Is there a way to combine document loader with google api? The only way I got it to work was to pipe the output from the google api into my vector db then do a query on the db.
Thanks for the video. Please correct me if I am wrong. With this tool we can easily build a chat bot for clients for example when he ask about his order or file update. The bot can answer based on memory and documents uploaded regarding this client? Definitely request you to make a video on daily life usage with details please.
yes this is a good use case for it
This makes Langchain make more sense now. My question is how do we turn this into a Chatbot for web for someone to use?
Is there any limit for tokens in the Memory? How long can a conversation get until the model will forget or start hallucinate?
How can we use a ConversationChain with LLM chain and prompt templates?
How does this compare to Haystack which has been around for years?
Is there a way to avoid using open ai API keys for the lang chain chatbot to work?
I keep getting the error: "ModuleNotFoundError: No module named 'langchain'"
It's definitely installed. Any idea why?
Hello Patrick, sers, moin, good content, could you show how to get a German LLM as in for German language
appreciate
I think you should be masking your API keys in the videos
I would say this is a fake one
Can i have my offline models (Ex : - Downloaded Hugging face models) talk with tools like Google search via Agents through Langchain ? Is that possible or only its limited to the online models via api keys ?
Why did you share your tokens clearly?
I’m thinking of making tutorials, and I’m mindful of not including the credentials in the clear, but maybe I’m missing an easy solution.
I’m just too lazy editing them out. Obviously refreshed them after recording
then its just open ai api wrapper?
hi. please help me. how to create custom model from many pdfs in Persian language? tank you.
why your token is so exposed? what if someone use it?
I'm pretty sure he revoked it before uploading the video...
i don't understand why prompt.format(question= "Can Barack Obama have a conversation with Georde Washington?") is introduced showed that is it not working and then with the chains you again introduce the same question again to the question variable and use it in a llm_chain. the prompt format is useless?!
One mistake: the 49 line should change to:llm = OpenAI(openai_api_key='your_api_key', model_name='text-davinci-003', temperature=0.9), I used your code, But failed
Why is it using Wikipedia to look up the release date of a movie from 2006? It already has that information in it's training data.
*facilitate (with a t) = erleichtern
Is this what Auto_GPT uses?
why not just use Open AI API directly?
now only of i can find way to collect all the data i need, and money to buy all GPUs, in a meantime Microsoft will integrated AI in all of their produicts for free.
test
What the hype about this library I don't get it.
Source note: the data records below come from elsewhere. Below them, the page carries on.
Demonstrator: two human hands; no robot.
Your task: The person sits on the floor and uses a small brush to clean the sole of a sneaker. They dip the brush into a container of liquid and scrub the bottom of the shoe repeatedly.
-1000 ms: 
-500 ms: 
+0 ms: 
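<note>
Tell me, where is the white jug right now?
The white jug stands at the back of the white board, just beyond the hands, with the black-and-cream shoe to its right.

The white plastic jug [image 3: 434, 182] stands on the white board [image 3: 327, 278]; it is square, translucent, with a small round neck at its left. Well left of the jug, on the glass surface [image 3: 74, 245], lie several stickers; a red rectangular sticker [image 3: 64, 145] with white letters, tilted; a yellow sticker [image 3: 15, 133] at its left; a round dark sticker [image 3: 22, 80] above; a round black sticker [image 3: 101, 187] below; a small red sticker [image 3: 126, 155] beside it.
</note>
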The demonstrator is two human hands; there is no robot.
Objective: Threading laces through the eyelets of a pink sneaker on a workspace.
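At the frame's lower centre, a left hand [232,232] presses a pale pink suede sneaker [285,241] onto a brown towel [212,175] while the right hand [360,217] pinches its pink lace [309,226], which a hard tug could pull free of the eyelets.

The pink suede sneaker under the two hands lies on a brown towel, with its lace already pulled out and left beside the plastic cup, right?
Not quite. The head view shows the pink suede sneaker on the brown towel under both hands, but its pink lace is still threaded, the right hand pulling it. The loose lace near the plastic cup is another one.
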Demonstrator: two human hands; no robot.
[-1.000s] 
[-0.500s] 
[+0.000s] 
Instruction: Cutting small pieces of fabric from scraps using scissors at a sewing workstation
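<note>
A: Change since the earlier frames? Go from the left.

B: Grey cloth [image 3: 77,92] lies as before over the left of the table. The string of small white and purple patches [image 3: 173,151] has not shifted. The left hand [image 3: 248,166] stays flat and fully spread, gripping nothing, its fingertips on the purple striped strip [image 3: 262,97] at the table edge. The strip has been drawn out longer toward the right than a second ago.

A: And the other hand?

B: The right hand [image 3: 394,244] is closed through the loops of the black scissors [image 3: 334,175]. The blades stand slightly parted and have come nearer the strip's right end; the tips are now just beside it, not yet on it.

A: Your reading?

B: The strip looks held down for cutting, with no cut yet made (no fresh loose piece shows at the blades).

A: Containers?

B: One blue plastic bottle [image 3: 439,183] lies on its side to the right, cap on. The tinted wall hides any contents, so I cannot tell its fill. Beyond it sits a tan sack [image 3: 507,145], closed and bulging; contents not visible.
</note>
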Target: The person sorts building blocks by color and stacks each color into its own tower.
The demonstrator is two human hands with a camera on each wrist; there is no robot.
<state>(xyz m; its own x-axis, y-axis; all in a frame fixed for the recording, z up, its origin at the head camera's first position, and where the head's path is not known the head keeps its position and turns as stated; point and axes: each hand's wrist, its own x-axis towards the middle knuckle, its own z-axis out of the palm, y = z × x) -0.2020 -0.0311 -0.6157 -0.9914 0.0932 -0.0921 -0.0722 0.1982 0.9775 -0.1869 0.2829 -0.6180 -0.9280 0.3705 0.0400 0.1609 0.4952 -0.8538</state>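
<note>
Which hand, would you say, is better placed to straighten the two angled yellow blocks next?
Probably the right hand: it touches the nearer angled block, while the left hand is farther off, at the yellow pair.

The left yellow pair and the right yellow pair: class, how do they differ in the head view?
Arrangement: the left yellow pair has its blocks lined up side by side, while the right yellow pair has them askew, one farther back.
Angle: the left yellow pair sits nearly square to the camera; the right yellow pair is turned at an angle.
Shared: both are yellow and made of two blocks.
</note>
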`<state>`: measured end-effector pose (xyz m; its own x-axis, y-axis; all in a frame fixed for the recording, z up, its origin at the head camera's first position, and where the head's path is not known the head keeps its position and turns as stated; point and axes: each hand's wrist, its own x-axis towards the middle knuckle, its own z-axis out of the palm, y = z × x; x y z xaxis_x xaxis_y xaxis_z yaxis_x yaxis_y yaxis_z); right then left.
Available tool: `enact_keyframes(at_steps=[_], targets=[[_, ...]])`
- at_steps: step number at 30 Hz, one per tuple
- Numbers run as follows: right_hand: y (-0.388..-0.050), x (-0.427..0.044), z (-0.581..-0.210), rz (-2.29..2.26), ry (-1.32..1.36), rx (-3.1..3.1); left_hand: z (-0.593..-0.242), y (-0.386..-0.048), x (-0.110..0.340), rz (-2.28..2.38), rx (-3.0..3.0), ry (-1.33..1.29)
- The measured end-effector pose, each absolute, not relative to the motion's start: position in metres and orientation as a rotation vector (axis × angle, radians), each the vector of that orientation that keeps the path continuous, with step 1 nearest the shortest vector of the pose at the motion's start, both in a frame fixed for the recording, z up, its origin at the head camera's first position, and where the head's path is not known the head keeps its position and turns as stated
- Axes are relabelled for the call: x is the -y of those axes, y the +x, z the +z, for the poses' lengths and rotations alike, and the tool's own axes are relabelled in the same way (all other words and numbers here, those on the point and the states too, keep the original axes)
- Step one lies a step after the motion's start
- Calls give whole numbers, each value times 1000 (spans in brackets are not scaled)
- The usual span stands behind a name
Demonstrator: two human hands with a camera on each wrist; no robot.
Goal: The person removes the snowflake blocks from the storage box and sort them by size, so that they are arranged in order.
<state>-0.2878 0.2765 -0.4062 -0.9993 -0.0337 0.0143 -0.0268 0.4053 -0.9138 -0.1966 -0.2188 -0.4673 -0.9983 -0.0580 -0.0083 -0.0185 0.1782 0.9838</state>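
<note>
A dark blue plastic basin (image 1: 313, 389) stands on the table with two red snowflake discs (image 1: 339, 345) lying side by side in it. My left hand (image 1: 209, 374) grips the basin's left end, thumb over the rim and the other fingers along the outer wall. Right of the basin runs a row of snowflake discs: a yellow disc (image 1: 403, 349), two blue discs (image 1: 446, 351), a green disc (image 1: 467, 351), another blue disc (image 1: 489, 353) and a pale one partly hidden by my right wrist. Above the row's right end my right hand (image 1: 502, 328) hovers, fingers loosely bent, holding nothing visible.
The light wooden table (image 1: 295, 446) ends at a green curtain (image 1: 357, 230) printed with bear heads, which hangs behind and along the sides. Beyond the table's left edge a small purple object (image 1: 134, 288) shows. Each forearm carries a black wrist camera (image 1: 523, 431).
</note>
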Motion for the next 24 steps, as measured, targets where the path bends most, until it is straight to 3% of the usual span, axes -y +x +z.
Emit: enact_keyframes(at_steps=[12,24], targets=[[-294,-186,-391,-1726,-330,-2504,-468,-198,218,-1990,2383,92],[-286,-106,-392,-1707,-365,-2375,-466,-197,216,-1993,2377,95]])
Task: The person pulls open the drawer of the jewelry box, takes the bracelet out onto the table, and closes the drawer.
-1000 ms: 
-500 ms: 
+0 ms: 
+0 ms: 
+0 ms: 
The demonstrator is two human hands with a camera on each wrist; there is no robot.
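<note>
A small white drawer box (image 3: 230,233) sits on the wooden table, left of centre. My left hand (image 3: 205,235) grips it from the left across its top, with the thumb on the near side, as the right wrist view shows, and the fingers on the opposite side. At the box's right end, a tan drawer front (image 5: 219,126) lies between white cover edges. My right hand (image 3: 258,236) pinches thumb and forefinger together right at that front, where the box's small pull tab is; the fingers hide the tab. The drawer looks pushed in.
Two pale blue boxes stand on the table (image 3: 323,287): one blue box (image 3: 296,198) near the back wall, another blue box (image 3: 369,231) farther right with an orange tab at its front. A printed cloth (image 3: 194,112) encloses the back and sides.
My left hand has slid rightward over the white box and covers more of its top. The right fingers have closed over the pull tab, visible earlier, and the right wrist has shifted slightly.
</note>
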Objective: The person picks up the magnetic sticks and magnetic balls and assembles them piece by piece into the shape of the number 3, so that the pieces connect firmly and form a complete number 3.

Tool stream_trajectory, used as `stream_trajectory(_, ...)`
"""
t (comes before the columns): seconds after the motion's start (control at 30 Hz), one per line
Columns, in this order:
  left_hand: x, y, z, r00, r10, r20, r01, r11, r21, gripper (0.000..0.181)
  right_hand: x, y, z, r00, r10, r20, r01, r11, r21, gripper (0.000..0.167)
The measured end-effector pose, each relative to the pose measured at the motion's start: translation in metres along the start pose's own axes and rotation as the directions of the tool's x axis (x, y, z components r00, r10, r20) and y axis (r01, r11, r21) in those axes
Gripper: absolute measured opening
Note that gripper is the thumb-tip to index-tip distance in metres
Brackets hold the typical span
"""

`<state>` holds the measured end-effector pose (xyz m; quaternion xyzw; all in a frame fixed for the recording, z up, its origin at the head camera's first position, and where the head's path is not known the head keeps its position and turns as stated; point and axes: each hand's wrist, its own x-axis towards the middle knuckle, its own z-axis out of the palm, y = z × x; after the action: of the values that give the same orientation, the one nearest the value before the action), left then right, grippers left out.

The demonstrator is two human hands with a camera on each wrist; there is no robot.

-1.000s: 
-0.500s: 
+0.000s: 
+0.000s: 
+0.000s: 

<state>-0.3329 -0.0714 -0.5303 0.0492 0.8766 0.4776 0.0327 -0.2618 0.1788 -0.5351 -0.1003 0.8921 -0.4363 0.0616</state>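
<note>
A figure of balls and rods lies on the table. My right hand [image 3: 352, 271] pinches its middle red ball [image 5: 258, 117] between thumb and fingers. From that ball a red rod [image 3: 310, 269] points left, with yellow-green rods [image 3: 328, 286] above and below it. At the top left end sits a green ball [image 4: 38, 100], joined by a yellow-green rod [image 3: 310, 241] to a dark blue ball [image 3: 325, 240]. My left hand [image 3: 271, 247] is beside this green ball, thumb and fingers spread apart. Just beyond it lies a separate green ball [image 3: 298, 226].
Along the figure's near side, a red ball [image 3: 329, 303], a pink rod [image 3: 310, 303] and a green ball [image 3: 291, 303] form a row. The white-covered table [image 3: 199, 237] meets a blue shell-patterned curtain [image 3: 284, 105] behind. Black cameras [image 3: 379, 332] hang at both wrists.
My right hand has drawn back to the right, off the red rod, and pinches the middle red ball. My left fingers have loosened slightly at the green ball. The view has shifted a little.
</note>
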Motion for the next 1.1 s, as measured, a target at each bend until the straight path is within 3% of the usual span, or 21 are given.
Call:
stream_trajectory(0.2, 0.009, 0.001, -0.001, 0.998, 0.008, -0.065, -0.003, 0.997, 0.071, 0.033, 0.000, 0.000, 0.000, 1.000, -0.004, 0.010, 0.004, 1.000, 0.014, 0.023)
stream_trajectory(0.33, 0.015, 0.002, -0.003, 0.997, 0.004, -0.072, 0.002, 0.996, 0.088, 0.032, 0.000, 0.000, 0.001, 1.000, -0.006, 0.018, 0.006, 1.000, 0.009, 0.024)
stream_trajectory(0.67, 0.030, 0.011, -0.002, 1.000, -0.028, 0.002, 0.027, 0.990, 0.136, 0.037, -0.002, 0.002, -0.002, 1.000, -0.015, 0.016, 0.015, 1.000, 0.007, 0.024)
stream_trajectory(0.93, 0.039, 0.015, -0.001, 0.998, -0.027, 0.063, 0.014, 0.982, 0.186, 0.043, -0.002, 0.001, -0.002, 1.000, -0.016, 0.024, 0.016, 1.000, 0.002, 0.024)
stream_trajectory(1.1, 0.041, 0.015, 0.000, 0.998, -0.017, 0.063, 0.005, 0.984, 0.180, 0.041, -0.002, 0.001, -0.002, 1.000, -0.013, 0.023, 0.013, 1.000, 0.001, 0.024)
I coded half of this library myself for a small side project, it's so trivial what it does.
Just out of curiousity. Is it not worth knowing? I'm not a developer but I find this interesting tho. I assume you are an experienced developer and find this Library not so much helpful?
@@techsavvy9258 Yes but the hype around is crazy. I mean I can't read a twitter/reddit post without hearing about this. It's everywhere.
Why does everyone in AI videos use notebooks? Why use a text file when we can create a tutorial with unnecessary functional and visual clutter, and present it in a way that's as far away from a production environment as possible?
Hello Patrick. So appreciate your time on our behalf. I copied over your [LangChain.ipynb] and it works as shown in your video when I use my Google Colab account; until your step 81, where you construct the prompt. I see references elsewhere to issues with HuggingFace lately and wondering if I should import a specific verison of HuggingFace to precisely recreate your demonstration?
Really clear explanation, thank you.